Stanley Tucci and Laura Linney play two American diplomatic officers who expereince the consequences of the cables  to themselves, American diplomacy and its undercover agents around the world whose lives are put in jeopardy. (To date no loss of life has been identified and the two African informants who are assassinated in the film appear to be fictional.)

One of Assange’s alleged core principles is not to edit the anonymous leaks received and to put them out there regardless of the consequences. Another is, truth is more important than the lives of those involved. He believes once you start to edit the leaks you become a censor and then  where will it stop. (Which raises the question is Wikileaks just a facilitator or a journalistic publisher with Constitutional rights. It is never raised properly or answered by the film.)

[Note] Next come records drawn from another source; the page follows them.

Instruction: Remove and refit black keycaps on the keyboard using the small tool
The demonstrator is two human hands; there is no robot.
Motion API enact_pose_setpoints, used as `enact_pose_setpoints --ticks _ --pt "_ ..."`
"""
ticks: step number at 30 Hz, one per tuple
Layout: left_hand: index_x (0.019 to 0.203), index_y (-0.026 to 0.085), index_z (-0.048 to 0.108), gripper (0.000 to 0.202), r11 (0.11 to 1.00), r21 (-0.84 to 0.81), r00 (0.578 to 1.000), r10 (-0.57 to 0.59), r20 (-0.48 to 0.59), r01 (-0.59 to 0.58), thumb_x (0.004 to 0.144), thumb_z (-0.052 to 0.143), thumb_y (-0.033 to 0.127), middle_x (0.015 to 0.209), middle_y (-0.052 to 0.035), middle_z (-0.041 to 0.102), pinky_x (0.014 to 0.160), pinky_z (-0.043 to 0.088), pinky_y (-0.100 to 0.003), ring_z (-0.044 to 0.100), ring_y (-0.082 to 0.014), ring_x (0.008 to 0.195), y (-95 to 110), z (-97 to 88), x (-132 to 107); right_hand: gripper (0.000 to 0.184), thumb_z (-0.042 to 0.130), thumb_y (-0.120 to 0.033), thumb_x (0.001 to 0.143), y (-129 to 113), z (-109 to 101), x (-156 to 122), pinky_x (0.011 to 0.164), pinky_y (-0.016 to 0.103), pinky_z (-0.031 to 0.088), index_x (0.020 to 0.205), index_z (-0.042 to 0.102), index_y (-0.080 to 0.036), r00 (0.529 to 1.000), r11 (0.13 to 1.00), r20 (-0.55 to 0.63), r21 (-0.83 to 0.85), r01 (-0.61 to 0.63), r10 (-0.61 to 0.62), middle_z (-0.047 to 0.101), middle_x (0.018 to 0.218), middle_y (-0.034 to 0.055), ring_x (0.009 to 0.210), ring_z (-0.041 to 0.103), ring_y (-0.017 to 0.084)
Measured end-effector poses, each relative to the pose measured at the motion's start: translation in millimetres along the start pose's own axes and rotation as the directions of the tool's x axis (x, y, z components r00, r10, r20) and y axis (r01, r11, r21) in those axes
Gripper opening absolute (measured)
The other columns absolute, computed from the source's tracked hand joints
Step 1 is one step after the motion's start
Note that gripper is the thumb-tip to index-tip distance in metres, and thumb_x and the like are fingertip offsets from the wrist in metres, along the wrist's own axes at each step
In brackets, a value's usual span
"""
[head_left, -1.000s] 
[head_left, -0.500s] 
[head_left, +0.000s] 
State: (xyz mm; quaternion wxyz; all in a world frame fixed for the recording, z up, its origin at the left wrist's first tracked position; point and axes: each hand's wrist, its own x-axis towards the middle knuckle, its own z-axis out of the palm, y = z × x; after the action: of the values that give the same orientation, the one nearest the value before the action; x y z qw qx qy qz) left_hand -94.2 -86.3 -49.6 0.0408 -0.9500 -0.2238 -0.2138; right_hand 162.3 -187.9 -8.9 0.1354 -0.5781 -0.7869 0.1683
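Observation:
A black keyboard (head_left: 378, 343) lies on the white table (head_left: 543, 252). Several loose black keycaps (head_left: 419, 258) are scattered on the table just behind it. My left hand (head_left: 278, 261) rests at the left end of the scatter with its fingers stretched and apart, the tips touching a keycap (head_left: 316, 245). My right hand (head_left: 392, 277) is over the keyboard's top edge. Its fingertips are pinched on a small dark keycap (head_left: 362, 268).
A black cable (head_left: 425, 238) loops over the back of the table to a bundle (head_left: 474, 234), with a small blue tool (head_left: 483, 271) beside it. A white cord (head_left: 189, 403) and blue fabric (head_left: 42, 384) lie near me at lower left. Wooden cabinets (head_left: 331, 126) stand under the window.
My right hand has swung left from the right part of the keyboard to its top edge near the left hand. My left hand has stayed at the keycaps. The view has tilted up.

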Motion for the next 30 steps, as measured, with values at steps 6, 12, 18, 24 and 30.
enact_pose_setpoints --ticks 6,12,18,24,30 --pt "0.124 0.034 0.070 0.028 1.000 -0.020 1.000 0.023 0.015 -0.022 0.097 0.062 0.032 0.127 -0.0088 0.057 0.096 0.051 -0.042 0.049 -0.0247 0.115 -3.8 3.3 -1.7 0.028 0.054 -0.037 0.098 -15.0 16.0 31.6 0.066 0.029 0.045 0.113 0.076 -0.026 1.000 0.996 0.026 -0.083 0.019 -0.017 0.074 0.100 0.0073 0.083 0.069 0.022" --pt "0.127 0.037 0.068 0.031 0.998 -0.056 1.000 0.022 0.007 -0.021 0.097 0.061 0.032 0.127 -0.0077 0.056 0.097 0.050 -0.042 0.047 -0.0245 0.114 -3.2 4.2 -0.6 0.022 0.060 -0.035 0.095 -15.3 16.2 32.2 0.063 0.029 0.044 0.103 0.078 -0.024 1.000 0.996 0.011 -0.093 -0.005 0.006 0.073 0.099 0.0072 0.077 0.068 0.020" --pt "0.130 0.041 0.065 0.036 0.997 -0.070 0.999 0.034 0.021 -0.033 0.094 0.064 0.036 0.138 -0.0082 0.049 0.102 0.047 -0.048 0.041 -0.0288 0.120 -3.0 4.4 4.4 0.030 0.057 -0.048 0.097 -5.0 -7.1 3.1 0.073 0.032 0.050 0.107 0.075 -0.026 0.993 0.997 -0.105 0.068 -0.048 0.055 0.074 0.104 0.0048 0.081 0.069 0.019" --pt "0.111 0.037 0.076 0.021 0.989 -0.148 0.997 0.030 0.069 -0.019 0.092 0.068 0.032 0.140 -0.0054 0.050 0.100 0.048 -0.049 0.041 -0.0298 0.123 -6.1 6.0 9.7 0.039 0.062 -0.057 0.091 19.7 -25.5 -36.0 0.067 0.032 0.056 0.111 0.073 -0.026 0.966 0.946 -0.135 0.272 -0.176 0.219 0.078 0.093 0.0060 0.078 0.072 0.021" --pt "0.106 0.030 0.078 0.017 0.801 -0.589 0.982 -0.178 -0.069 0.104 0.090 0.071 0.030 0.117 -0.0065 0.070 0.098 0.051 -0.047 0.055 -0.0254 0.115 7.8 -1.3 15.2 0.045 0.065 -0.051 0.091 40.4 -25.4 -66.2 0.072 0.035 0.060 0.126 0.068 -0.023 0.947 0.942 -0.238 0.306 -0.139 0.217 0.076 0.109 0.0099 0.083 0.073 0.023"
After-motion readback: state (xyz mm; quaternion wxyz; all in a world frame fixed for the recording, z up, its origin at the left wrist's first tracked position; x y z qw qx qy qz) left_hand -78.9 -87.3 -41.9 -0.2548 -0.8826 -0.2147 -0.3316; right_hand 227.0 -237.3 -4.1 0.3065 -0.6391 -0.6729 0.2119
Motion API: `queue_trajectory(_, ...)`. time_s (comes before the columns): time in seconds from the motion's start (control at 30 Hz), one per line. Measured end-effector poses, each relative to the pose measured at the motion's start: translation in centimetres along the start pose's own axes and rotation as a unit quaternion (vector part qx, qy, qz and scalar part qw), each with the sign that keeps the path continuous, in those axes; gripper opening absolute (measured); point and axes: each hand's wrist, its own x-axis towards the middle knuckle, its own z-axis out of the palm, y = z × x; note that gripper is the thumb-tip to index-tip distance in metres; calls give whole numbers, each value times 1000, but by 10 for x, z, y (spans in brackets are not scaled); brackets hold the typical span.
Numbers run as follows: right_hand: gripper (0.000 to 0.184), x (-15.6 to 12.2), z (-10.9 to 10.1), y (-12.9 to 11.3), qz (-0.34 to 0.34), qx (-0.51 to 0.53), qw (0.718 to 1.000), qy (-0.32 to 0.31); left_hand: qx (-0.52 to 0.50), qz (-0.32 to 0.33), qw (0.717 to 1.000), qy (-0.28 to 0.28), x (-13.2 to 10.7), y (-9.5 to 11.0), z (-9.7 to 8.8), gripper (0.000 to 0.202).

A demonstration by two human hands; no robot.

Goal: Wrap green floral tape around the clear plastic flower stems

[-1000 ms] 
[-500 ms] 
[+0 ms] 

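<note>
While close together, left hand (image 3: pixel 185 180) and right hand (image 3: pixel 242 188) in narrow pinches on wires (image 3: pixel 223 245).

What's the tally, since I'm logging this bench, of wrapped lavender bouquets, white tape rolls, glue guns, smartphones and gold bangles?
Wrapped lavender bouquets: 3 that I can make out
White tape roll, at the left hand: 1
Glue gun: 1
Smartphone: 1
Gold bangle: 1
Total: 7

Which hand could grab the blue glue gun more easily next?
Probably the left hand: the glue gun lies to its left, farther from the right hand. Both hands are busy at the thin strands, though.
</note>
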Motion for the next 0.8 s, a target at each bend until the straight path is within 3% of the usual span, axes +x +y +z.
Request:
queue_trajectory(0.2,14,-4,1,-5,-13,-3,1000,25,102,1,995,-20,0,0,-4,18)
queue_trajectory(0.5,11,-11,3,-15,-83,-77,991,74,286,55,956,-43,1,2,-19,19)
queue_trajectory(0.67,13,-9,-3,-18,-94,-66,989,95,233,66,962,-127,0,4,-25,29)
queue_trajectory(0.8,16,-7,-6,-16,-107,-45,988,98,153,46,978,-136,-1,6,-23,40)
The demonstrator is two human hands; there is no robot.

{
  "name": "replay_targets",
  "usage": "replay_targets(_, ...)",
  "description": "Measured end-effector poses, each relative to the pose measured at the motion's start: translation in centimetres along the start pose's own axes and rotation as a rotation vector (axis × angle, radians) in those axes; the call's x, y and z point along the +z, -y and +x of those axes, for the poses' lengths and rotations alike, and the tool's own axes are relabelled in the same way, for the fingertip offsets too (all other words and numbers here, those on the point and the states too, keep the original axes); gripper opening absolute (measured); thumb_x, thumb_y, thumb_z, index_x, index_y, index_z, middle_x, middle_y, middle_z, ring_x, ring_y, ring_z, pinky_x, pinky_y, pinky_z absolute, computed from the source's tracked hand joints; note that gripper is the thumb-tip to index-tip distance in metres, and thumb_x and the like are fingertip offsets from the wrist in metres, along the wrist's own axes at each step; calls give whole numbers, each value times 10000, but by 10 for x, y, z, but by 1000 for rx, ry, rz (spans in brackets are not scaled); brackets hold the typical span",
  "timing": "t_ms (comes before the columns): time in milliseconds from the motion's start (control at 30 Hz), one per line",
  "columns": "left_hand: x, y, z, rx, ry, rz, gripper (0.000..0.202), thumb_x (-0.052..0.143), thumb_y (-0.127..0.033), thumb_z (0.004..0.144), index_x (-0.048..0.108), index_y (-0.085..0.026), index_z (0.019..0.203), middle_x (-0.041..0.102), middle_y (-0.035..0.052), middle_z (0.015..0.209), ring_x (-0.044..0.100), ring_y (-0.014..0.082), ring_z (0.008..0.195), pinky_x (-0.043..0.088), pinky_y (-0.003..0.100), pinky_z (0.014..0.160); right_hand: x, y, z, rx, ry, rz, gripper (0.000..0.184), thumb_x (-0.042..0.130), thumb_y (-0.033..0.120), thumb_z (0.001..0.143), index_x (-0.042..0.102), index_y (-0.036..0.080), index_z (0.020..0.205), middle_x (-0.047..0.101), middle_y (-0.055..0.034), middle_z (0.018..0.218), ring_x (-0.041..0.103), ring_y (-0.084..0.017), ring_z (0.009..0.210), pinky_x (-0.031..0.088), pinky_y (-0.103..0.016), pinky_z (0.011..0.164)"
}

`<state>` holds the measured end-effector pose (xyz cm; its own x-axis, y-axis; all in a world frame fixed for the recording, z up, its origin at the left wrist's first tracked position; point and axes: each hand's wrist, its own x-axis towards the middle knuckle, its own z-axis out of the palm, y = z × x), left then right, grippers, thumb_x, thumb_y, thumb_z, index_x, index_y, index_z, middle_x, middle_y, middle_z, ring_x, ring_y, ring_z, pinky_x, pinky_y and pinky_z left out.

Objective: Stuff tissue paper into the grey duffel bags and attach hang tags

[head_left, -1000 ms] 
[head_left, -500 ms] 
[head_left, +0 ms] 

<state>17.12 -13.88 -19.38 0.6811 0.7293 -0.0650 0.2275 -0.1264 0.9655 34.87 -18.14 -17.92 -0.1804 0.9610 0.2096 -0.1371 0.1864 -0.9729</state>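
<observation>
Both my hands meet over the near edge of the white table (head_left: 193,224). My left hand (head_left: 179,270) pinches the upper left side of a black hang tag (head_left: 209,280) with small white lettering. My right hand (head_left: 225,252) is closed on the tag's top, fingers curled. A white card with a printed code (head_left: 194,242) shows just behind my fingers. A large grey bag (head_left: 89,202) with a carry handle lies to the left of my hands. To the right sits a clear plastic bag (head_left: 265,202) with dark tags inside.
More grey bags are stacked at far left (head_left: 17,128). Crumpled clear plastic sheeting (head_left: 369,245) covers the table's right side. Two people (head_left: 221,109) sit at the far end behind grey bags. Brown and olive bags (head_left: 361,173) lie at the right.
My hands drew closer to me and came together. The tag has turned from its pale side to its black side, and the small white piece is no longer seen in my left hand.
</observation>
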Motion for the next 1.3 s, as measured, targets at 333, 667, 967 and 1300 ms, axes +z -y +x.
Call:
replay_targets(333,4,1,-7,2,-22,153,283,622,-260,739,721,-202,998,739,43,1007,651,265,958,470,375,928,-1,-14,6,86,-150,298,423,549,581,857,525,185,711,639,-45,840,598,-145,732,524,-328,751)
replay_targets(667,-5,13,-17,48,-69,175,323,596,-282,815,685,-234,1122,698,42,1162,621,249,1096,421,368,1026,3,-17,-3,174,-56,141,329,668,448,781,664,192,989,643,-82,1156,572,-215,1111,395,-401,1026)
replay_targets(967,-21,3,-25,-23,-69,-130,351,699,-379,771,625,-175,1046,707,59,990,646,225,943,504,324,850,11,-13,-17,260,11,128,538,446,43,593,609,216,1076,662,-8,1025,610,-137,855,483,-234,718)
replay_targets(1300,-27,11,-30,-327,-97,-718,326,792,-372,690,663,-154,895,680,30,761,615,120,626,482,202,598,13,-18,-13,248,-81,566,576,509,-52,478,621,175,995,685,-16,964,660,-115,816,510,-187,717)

The narrative of the film loses its way when it says Assange was taken as a child into an Australian cult with severe disciplinary rules for children and the requirement that their hair be dyed white. It alleges he escaped with his mother and spent much of his childhood and youth running from the cult known as the Family. This, it is inferred, is the cause of his allegedly flawed persona.  Anyway whether the allegations are true or not it is a cheap character assasination and detracts from the main thrust of the film; that Assange is an idealistic ego maniac indifferent to the consequences of  Wikileaks posts. The other side of the coin is whether his acts are those of an idealist trying to expose criminal conduct by governments and large business entities. The film fatally dismisses the latter possibility with the personal attack. Apparently Assange believes untrue leaks will fail by themselves  if the film states the first two principles correctly.

Allegedly without the Manning leak, including the infamous Bagdad Apache helicopter attack, and the subsequent, simultaneous publication and validation by the Guardian and other main stream newspapers Wikileaks would be two relatively unknown guys with a server according to the film never rising to a serious problem for the great powers. This is hard to swallow since the helicopter attack was released with out the aid of the Guardian or others and achieved international notoriety very quickly

The Guardian journalists, one of whom is Leigh (who is  publishing a new book simultaneously with the film) tell Assange, after the publication of the Manning data,  intelligence agencies around the world will smear his reputation. The film doesn’t touch on the Swedish problem and ends with  Domscheit-Berg leaving Wiklileaks and disabling the reception platform for the anonymous leaks. All this leaves us with the impression that Assange is a lonely man imprisoned in the London Ecuadorian Embassy.  It is silent on Assange’s role  in the Snowden affair or the fact that apparently his support group was instrumental in securing Snowden’s asylum in Russia. It is also silent on the significance of the fact that Snowden went first to the Guardian for publication of his leak.

The film leaves one wondering if it is another smear against Assange and who benefits by it. It doesn’t appear to be a search for truth.